『Frostrail』クローズドβが8月31日開始、登録受付は7月20日から――装甲蒸気機関車で氷の廃墟を渡る協力FPS
吹雪が止まらない世界で、唯一動いているものが自分の乗った機関車だけ――そんな状況を最大4人で分担するFPSが、いよいよ大勢の手に渡るにゃ。開発元のFakeFishと販売元のShiro Unlimitedは、協力型サバイバルFPS『Frostrail』のクローズドベータテストを 2026年8月31日 に開始すると発表。参加登録はすでに受付中で、Steamストアページのボタンから申し込める。
案内で嬉しいのは、過去のテストに応募していた人の扱い。以前のサインアップ期間に登録済みなら 再登録は不要 で、そのまま選考対象に含まれる(公式の告知)。応募し直して枠を取り逃す、みたいな心配はしなくていいにゃ。

拠点が線路の上を走っている

舞台は、かつての大帝国が「虚無(Void)」との契約によって崩れ、果てない寒さに飲まれた土地。廃墟にはレヴナントや異形の怪異がうろついていて、そこを装甲された蒸気機関車で渡っていくのがプレイヤーの役目だ。乗員は〈Penitent Gardeners〉と呼ばれる存在で、呪われたものを浄めながら凍てついた荒野の奥へ向かう。
機関車は避難所というより生命線そのもの。中枢の「Eden Engine」に燃料を入れ、出力を管理し、運転して距離を稼ぐ。そして進むほど旅は重くなるので、壁を補強し、武器ステーションを作り、エンジンを強化する。車両を増結してクラフト台や倉庫を積めば、寒さと外の恐怖に対抗する“移動する砦”になっていく仕組みにゃ。

列車を降りた瞬間から賭けが始まる
線路の外に広がるのは、氷と時間に封じられた死んだ世界。物資を求めて廃集落を漁り、雪に埋まった残骸をこじ開け、より深く危険な地下へ潜れば見返りも大きくなる。ただし一歩離れるたびにリスクが増していく作りで、貴重な物資のために死を賭けるか、安全を取って手ぶらで戻るかの選択が常につきまとう。戦闘は近接と銃火器を混ぜて組み立てるスタイルだ。

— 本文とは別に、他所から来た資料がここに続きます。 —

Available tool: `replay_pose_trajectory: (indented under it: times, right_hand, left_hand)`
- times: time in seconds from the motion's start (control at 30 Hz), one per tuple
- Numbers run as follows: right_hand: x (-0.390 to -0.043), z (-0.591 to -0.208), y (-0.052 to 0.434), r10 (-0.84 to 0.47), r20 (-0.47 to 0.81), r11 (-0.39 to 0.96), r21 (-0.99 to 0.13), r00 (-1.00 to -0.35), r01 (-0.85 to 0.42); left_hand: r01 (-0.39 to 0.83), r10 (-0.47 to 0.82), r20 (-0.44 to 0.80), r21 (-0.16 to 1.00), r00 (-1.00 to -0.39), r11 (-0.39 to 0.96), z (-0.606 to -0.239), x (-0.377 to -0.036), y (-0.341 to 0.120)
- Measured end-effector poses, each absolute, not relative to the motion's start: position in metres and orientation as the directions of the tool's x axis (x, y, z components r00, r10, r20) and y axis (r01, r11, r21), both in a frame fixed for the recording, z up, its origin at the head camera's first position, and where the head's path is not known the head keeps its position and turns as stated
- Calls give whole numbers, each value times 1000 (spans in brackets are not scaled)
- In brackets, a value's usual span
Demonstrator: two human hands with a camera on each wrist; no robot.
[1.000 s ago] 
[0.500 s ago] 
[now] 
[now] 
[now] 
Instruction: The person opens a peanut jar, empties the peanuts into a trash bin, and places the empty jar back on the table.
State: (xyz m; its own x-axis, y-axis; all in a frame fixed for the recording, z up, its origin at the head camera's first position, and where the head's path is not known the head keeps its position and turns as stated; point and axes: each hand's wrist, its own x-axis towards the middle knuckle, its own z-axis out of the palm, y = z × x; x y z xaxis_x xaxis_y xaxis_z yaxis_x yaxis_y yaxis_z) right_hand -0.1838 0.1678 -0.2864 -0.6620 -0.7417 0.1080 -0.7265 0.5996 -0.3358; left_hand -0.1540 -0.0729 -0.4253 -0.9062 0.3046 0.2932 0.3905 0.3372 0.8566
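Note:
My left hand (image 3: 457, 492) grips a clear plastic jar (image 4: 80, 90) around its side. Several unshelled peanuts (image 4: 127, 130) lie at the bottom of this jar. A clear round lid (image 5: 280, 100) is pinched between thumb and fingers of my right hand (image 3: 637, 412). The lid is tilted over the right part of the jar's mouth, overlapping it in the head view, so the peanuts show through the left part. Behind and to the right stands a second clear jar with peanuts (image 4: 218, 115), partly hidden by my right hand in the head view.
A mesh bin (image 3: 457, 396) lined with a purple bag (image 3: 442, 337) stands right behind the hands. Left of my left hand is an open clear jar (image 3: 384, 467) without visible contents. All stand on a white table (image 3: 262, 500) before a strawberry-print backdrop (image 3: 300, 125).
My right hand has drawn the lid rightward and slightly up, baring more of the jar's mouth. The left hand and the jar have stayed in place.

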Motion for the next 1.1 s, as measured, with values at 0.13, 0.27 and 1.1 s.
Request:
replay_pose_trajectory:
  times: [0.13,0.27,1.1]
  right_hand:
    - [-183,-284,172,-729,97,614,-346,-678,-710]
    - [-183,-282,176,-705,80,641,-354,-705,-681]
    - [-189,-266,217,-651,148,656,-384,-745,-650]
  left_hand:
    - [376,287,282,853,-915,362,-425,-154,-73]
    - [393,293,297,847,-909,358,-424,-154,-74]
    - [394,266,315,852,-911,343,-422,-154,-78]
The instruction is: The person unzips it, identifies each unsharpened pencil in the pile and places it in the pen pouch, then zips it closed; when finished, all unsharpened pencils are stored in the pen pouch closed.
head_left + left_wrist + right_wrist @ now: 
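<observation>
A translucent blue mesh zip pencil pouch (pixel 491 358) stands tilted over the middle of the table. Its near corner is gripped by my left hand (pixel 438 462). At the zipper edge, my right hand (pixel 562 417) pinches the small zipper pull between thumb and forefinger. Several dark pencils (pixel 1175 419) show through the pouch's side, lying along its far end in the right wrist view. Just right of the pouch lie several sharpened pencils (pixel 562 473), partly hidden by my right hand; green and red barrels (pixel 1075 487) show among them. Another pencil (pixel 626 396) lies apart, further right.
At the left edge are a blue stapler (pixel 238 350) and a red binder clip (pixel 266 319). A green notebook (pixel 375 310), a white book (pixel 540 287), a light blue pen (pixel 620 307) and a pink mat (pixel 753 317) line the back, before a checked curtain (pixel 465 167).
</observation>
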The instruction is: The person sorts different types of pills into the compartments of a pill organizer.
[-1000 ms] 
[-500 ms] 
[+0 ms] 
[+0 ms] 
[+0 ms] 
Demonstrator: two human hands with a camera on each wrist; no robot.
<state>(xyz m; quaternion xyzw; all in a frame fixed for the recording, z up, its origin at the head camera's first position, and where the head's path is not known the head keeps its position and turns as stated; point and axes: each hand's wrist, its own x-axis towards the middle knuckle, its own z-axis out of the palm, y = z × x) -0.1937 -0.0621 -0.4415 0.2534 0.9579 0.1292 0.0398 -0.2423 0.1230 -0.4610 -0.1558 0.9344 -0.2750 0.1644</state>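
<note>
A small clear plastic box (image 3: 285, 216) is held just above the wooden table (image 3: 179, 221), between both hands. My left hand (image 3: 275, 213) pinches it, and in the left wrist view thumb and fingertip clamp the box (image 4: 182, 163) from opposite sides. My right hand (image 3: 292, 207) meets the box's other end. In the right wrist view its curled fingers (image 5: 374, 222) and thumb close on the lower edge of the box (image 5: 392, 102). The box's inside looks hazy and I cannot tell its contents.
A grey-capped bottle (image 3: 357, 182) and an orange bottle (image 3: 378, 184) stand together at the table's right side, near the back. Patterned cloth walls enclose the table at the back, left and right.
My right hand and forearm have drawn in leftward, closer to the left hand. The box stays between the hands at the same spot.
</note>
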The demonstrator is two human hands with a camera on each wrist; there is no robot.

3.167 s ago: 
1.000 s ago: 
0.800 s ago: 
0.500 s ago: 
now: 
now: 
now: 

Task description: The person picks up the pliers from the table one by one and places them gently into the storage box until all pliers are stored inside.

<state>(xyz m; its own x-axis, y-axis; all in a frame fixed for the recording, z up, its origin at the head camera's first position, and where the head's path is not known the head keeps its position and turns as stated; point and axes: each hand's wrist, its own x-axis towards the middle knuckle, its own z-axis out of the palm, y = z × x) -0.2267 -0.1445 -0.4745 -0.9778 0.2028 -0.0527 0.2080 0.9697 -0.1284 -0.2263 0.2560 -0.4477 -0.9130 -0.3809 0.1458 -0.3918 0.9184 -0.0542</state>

ソロでも遊べるし、オンライン協力プレイなら最大4人。運転・整備・探索・迎撃と役割が自然に分かれるタイプなので、少人数のフレンドと予定を合わせる遊びに向いていそうにゃ。
テスト前史――11月の少人数から、10万件の応募まで
いきなりのβではない。開発チームは2025年11月にごく限られた人数でプレイテストを実施し、運転・探索・クラフトという核が機能することと、ビジュアルの方向性が好評だったことを確認している。一方でチュートリアルの薄さ、3D空間での敵AI、快適性やアクセシビリティは課題として持ち帰った、と自ら書いている。
続く2026年4月からの初のクローズドプレイテストでは応募が 10万件超 に達し、期間中にSteamのウィッシュリストが 40万件 を突破。反響を受けてテスト期間は5月4日まで延長された。その後の開発報告では、新しいチュートリアルレベルの追加、レベル間で引き継がれる進行度、出口が複数あるレベル、ダンジョンのモジュール刷新と照明改善、ツンドラバイオームの拡張、そして障害物撤去の流れに列車防衛の遭遇戦を組み込む変更などが挙がっている。今回の8月31日のβは、その積み上げを大人数で叩く回ということになる。

製品版は年内後半、日本語は現時点で見当たらない
正式な立ち上がりは早期アクセスからで、対応はWindows PC。Steamストアページの記載を項目ごとに拾うと、こうなる。
| 項目 | 内容 |
|---|---|
| 開発 / 販売 | FakeFish / Shiro Unlimited |
| 早期アクセス開始 | 2026年 Q4(予定) |
| 対応プラットフォーム | Windows |
| プレイ人数 | シングルプレイ、オンライン協力(最大4人) |
| 対応言語 | 英語・フランス語・ドイツ語・スペイン語(スペイン)・ポルトガル語(ブラジル)・ロシア語・簡体字中国語 |
| 音声対応 | ストアの表では「フルオーディオ」に印が付いた言語はなし(インターフェースと字幕のみ) |
| その他 | Steam実績、ファミリーシェアリング対応 |
日本語は上の7言語に含まれていないにゃ。価格も執筆時点では公開されていない。気になるなら、まずはウィッシュリストとβ登録を押さえておくのが現実的なところ。


深海の潜水艦で理不尽な事故と戦わせてきたFakeFishが、次に用意したのは氷上の機関車。閉じた乗り物をみんなで維持するという骨格は確かに地続きで、それが一人称視点の雪原に置き換わったとき何が起きるのか――8月31日、そこが試される。